The diversity and richness of this year's agenda shows how far and wide industrial policies go. They cut across our entire economy and society: from investment to innovation, from skills to space, from clean energy to construction. It was in this spirit that the Commission launched its comprehensive industrial strategy in 2017 that brings everything that we already do together under one roof.
This is about preparing us for the future. Our economy is transforming before our eyes and the world around us is changing faster than ever. And if Europe is to succeed, it cannot afford to fight that transformation. Rather, it must be the first to adapt to it, the first to shape it. And I believe our industry can lead the way.
We have a lot to build on. Europe's industry provides a livelihood for millions. It is a home for some of the world's best innovators and entrepreneurs. And it is the driving force of Europe's continued economic recovery. The numbers speak for themselves. Both the EU and the Euro area are now growing. More than 239 million people are now in work, more than ever before – 12 million of those jobs created since the start of this Commission's mandate. The creation of 12 million jobs is not the merit of this Commission. But if we had lost 12 million jobs, the Commission would be responsible for that. Investment is back, with the Juncker Plan alone helping to trigger more than EUR 375 billion, helping 856,000 small businesses in the process. And industry has been there every step of the way, employing more than 32 million people directly, and many more indirectly: For every manufacturing job, another 2.5 are created across the value chain.

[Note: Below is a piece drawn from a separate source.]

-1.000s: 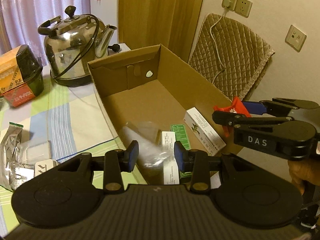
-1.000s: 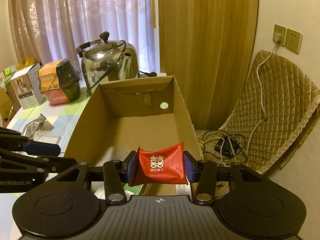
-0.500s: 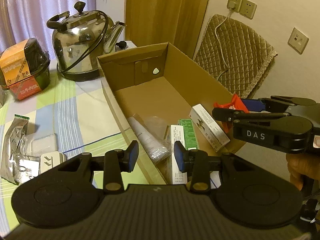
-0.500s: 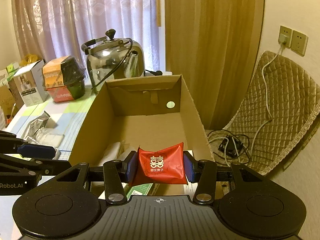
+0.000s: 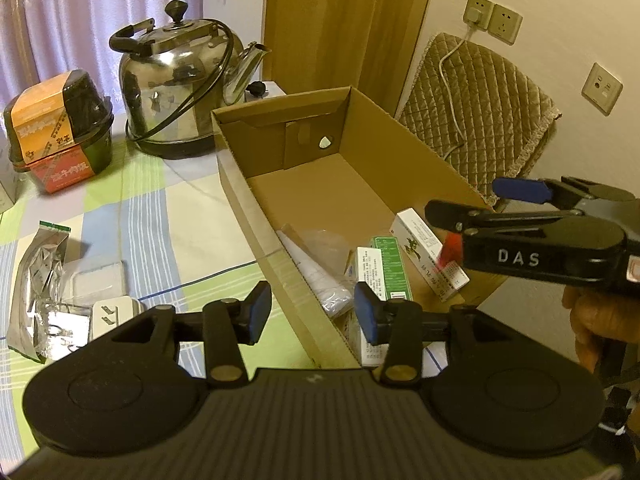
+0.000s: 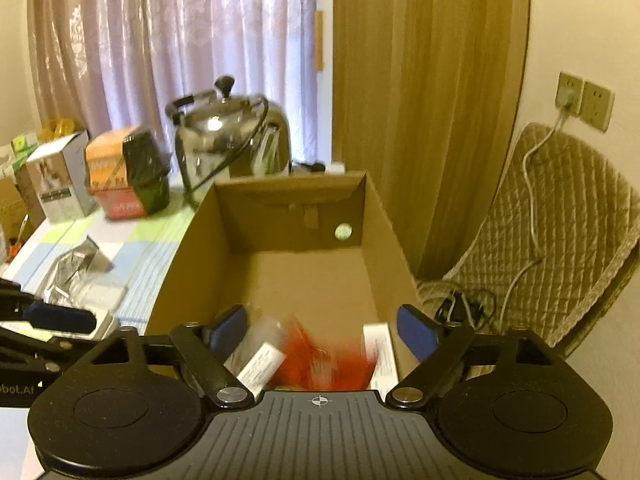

This shows that industry truly drives our economy. But more than that, it helps us punch above our weight on the global stage. It accounts for more than two-thirds of our exports and is one of the main reasons we have partners lining up at our door to secure free trade agreements. Take the agreement with Japan, which came into force last Friday. This is a game changer for our industry. It will open a new marketplace home to 635 million people and a third of the world's GDP. It will save European companies EUR 1 billion in duties every year. And most importantly, it contributes to our principles in areas such as labour, safety, climate and consumer protection becoming the global gold-standard. This is the trade that Europe will stand up for with our like-minded partners around the world. Together, we are redesigning global trade for the modern economy.
But let me be very clear: We are not naïve free traders. We will not trade for the sake of it or compromise on our principles for a quick deal. I cannot accept that those who work hard to make ends meet suffer at the hands of those who dump, de-regulate or distort the market. This is why we have shown our teeth by raising tariffs on cheap steel coming from China or taken a no tolerance approach on the forced transfer of technology. It is why we have modernised our trade defence instruments and have just recently agreed new rules on screening foreign investment in areas that may affect security or public order.
But just as a level playing field in the global market is essential for our industry, so is a level playing field essential at home, in our Single Market. We will always allow competition that is fair for business and ultimately fair for the consumer. We have shown that time and again. We want strong European companies that can compete on the global scene. In nearly 30 years since the first European merger rules came into place, we have approved more than 6,000 deals – and blocked less than 30. This is a message for those who are saying that the Commission is composed ofblind, stupid, stubborn technocrats: 6,000 deals have been approved – only 30 were blocked. This shows that we believe in competition – as long as it is fair for all. We will never play politics or play favourites when it comes to ensuring a level playing field.
This is what allows our entrepreneurs and innovators to thrive. There is no lack of talent, no lack of ideas in Europe – you see this for yourselves with the 23 Young Industry Leaders who have joined us today. Our job is to make sure that we use all the tools we can to make sure they fulfil their potential.
This is why we must also get on with deepening the Single Market, our best asset in this increasingly competitive world. Countless European Councils have called for the completion of the Single Market. It is time we match that rhetoric with delivery on the ground. The Single Market allows businesses all over Europe to work together to create and market new products free from customs and technical barriers. It helps bring down costs, improve the quality of materials and give customers wider choice. But there are still far too many barriers to fulfilling its full potential. We can do better.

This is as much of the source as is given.